● **Work item**:
The listing below is to be given again in full and word for word, without its images.

· · ·

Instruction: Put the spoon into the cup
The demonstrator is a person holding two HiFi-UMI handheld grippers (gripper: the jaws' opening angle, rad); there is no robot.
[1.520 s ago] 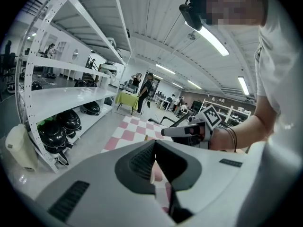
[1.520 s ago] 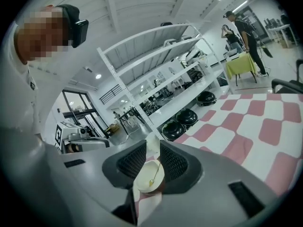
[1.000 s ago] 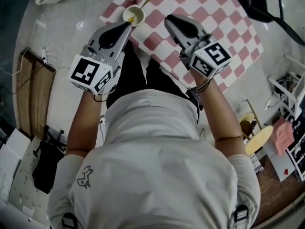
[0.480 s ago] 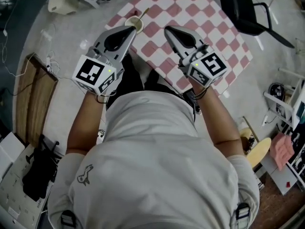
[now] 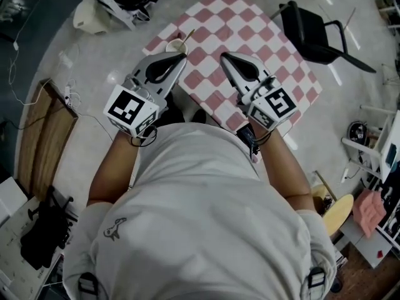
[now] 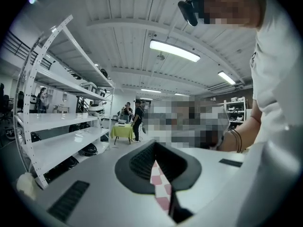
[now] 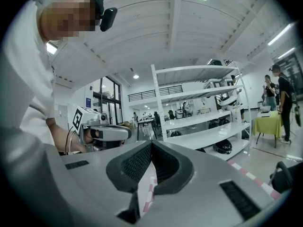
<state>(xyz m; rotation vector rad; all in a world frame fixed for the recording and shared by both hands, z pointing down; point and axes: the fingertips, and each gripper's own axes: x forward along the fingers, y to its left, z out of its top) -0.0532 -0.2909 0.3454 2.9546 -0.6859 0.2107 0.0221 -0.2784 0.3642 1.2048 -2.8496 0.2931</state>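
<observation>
In the head view a small pale cup (image 5: 175,45) stands near the left edge of the pink-and-white checkered table (image 5: 250,30). The spoon (image 5: 188,35) rests in the cup, its handle sticking out toward the upper right. My left gripper (image 5: 182,56) is shut with nothing in it, its tip just below the cup in this view. My right gripper (image 5: 223,56) is also shut and holds nothing, over the cloth's near part. In both gripper views the jaws (image 6: 154,150) (image 7: 151,148) are pressed together and point level into the room.
A black chair (image 5: 314,31) stands right of the table. A wooden board (image 5: 39,136) lies on the floor at left, with cables near it. Clutter sits at the right edge. White shelving (image 6: 61,126) and distant people show in the gripper views.
The head view has pulled back, so table and cup look smaller and farther. Both grippers stay shut, side by side; the spoon stays in the cup.
</observation>
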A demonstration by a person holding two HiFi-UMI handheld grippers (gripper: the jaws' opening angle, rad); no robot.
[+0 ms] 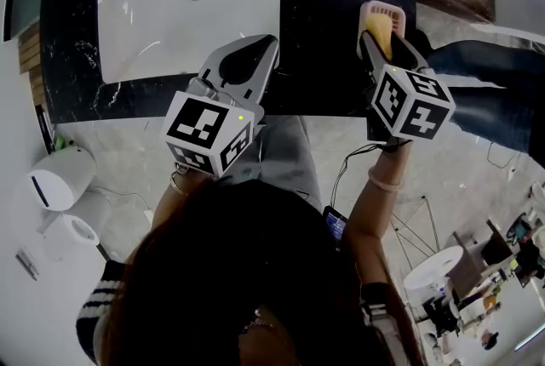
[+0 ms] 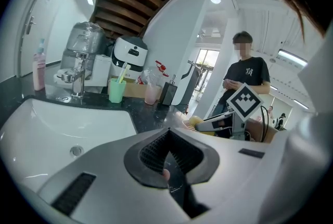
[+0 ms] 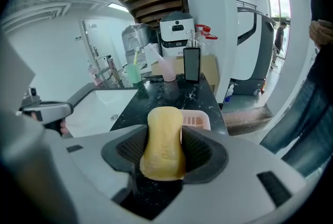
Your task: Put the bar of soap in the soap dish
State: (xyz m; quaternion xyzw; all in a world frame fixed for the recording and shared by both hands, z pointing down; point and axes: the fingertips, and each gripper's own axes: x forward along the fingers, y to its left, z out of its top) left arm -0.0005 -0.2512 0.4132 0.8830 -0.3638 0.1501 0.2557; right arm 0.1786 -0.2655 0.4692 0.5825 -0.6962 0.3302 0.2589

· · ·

● **Result of the task**:
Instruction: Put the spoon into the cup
The demonstrator is a person holding two HiFi-UMI handheld grippers (gripper: the jaws' opening angle, rad); there is no robot.
[1.520 s ago] 
[1.520 s ago] 
[1.000 s ago] 
[0.480 s ago] 
[now] 
[now] 
[now] 
<state>(xyz m; rotation vector rad; all in a world frame fixed for the recording and shared by both hands, z pointing down; point and axes: the fingertips, and each gripper's own axes: x forward along the fingers, y to its left, z out of its top) -0.0532 -0.2909 0.3454 2.9546 -0.6859 0.2107 0.0221 -0.2784 0.3642 1.2048 -2.8496 0.2931</state>
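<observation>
In the head view a small pale cup (image 5: 175,45) stands near the left edge of the pink-and-white checkered table (image 5: 250,30). The spoon (image 5: 188,35) rests in the cup, its handle sticking out toward the upper right. My left gripper (image 5: 182,56) is shut with nothing in it, its tip just below the cup in this view. My right gripper (image 5: 223,56) is also shut and holds nothing, over the cloth's near part. In both gripper views the jaws (image 6: 154,150) (image 7: 151,148) are pressed together and point level into the room.
A black chair (image 5: 314,31) stands right of the table. A wooden board (image 5: 39,136) lies on the floor at left, with cables near it. Clutter sits at the right edge. White shelving (image 6: 61,126) and distant people show in the gripper views.
The head view has pulled back, so table and cup look smaller and farther. Both grippers stay shut, side by side; the spoon stays in the cup.
</observation>
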A demonstration by a person holding two HiFi-UMI handheld grippers (gripper: the jaws' opening angle, rad); no robot.
[+0 ms] 
[+0 ms] 
[+0 ms] 
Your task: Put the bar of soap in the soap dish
State: (xyz m; quaternion xyzw; all in a world frame fixed for the recording and shared by both hands, z pointing down; point and axes: the fingertips, and each gripper's own axes: x forward along the fingers, y to its left, z out of its top) left arm -0.0005 -0.2512 0.4132 0.8830 -0.3638 0.1501 0.2557; right arm 0.1786 -0.2655 0.4692 0.5825 -0.6962 0.3302 0.2589

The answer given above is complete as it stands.